431 F. Supp. 2d 771, 2005 U.S. Dist. LEXIS 46705, 2005 WL 2211157
CourtDistrict Court, N.D. Ohio
DecidedSeptember 9, 2005
Docket3:04CV7314
StatusPublished
Cited by2 cases

This text of 431 F. Supp. 2d 771 (Kasprzak v. DaimlerChrysler Corp.) is published on Counsel Stack Legal Research, covering District Court, N.D. Ohio primary law. Counsel Stack provides free access to over 12 million legal documents including statutes, case law, regulations, and constitutions.

Bluebook
Kasprzak v. DaimlerChrysler Corp., 431 F. Supp. 2d 771, 2005 U.S. Dist. LEXIS 46705, 2005 WL 2211157 (N.D. Ohio 2005).

Opinion

ORDER

CARR, Chief Judge.

Plaintiff Janice Kasprzak has filed a complaint for hostile work environment sexual harassment, retaliation, and intentional infliction of emotional distress *774 against defendant DaimlerChrysler (D/C) as well as a claim for intentional infliction of emotional distress against Theodore Stelmaszak.

Pending is defendants’ motion for summary judgment on all claims. For the reasons that follow, defendants’ motion will be granted as to the retaliation and intentional infliction of emotional distress claims against the Company and denied as to all other claims.

Background

Kasprzak has worked for D/C since at least 1980. She is currently employed at the company’s Toledo North Assembly Plant as a general production operator. From March, 2001, to May, 2002, Kasprzak worked on Team 4 in the paint shop alongside defendant Stelmaszak.

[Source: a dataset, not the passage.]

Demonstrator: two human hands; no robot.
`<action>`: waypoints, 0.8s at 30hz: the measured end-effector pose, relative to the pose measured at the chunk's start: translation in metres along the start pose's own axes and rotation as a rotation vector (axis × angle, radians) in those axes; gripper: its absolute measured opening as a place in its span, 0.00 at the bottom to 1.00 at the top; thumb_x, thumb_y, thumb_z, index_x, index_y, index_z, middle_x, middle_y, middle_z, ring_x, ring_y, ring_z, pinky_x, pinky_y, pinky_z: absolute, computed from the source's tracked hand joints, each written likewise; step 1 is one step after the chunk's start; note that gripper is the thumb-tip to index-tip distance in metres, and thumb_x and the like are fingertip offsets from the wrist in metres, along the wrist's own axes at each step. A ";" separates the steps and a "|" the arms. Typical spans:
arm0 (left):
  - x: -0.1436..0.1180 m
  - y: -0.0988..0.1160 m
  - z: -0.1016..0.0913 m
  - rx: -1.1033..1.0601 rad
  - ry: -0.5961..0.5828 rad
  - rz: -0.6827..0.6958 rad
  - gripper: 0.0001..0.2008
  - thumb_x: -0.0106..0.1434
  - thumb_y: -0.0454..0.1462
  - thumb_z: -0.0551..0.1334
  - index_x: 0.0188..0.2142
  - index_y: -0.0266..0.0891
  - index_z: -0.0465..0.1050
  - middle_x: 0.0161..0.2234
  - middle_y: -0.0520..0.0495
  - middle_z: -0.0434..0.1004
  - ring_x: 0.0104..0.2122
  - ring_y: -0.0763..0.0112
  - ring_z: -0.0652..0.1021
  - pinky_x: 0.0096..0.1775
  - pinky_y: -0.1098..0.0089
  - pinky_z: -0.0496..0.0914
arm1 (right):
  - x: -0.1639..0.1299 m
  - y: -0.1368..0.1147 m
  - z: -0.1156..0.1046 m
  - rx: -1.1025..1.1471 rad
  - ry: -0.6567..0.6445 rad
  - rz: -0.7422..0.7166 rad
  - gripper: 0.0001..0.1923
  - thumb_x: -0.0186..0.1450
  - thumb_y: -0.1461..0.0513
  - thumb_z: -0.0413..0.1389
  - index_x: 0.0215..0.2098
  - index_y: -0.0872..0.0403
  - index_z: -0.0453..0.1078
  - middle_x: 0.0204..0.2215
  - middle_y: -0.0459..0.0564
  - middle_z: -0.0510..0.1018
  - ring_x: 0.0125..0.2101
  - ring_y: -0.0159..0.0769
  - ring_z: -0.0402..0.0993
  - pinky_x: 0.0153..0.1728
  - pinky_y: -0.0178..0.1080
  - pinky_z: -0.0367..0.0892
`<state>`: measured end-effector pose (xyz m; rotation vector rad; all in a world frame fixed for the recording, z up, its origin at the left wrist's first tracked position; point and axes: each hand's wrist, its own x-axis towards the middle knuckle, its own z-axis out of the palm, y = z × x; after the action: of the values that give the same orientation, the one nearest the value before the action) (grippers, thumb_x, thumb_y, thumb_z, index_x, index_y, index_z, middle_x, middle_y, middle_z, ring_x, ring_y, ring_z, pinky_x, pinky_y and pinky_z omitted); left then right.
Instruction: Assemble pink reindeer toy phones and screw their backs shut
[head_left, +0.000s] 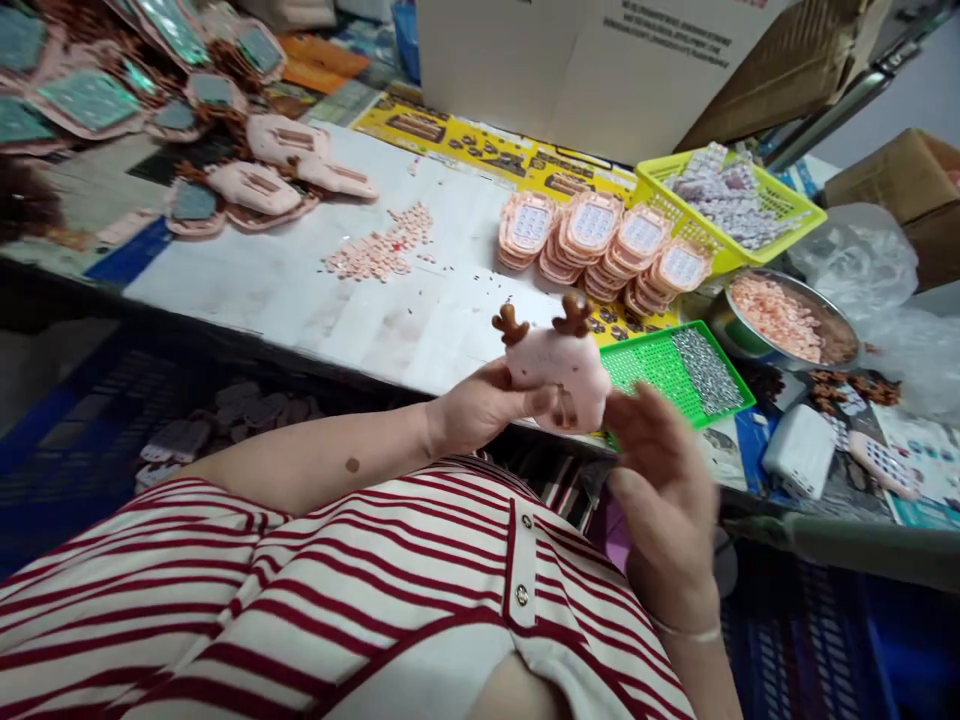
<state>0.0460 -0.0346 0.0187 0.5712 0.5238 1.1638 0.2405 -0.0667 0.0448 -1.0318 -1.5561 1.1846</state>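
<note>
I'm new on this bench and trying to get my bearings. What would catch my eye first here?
Front and centre, the left hand grips a pink reindeer-shaped casing with brown antlers, and the right hand hovers open beside it. Behind it on the table stand stacks of pink keypad pieces. To the right sit a green tray of small metal parts and a yellow basket.

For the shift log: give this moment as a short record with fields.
left hand: grips pink antlered shell
right hand: open, beside the shell; whether it touches, unclear
green tray: behind the shell, small parts at one end
stacks: pink keypad pieces in rows
yellow basket: small white parts
metal bowl: pink bits
table: loose pink bits
</note>
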 end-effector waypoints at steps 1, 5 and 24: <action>-0.003 0.001 -0.002 0.022 -0.031 -0.001 0.24 0.46 0.46 0.80 0.41 0.39 0.82 0.41 0.43 0.82 0.52 0.52 0.78 0.57 0.54 0.70 | 0.006 0.007 0.007 0.033 -0.014 0.022 0.25 0.60 0.51 0.69 0.54 0.44 0.74 0.47 0.51 0.82 0.47 0.44 0.79 0.50 0.49 0.77; -0.012 0.006 -0.018 0.096 -0.071 0.001 0.21 0.47 0.46 0.80 0.37 0.40 0.82 0.38 0.44 0.81 0.47 0.55 0.79 0.52 0.55 0.73 | 0.027 0.036 0.029 0.113 -0.025 0.067 0.13 0.60 0.52 0.68 0.40 0.47 0.80 0.33 0.46 0.82 0.33 0.36 0.76 0.38 0.41 0.75; -0.063 0.077 -0.110 0.370 0.190 0.106 0.22 0.41 0.40 0.82 0.37 0.40 0.84 0.39 0.42 0.86 0.41 0.56 0.84 0.46 0.60 0.78 | 0.080 0.060 0.077 0.214 -0.444 0.275 0.27 0.57 0.50 0.70 0.53 0.44 0.76 0.52 0.52 0.83 0.48 0.40 0.82 0.55 0.49 0.76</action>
<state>-0.0979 -0.0563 -0.0070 0.8173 0.8907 1.2371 0.1524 0.0036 -0.0112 -0.8976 -1.6024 1.8267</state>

Plaintiff alleges that over the course of nearly a year, Stelmaszak engaged in a variety of sexually offensive activities. Beginning in June 2001, he made frequent telephone calls to plaintiffs home. The following month, plaintiff claims Stelmaszak told her that he was exercising so that he would “have enough stamina to be able to do [her] all night long.” She reported both incidents to her team leader, Jeff LaPlante.

In August, 2001, plaintiff claims Stelmaszak told her that he was planning on dancing for her on her birthday in his underwear. Kasprzak claims he even went so far as to ask a mutual friend of theirs, Sherry Martin, to embroider a pair of underwear with the words “Happy Birthday, Jan.” The mutual friend confirms the incident. Kasprzak reported the episode to Marquis Gambrell, an area ad-visor at the plant. Later that month, Stelmaszak approached plaintiff and placed a decal on her breast.

In September, 2001, Stelmaszak allegedly told Kasprzak that he would like her to put hickies all over his neck so that his wife would throw him out of the house. Later that month plaintiff claims that Stelmaszak grabbed her by the waist and pulled her towards him in a back corridor. Before he had a chance to do anything further she was able to knock him down. Kasprzak immediately reported the incident to Gambrell and LaPlante.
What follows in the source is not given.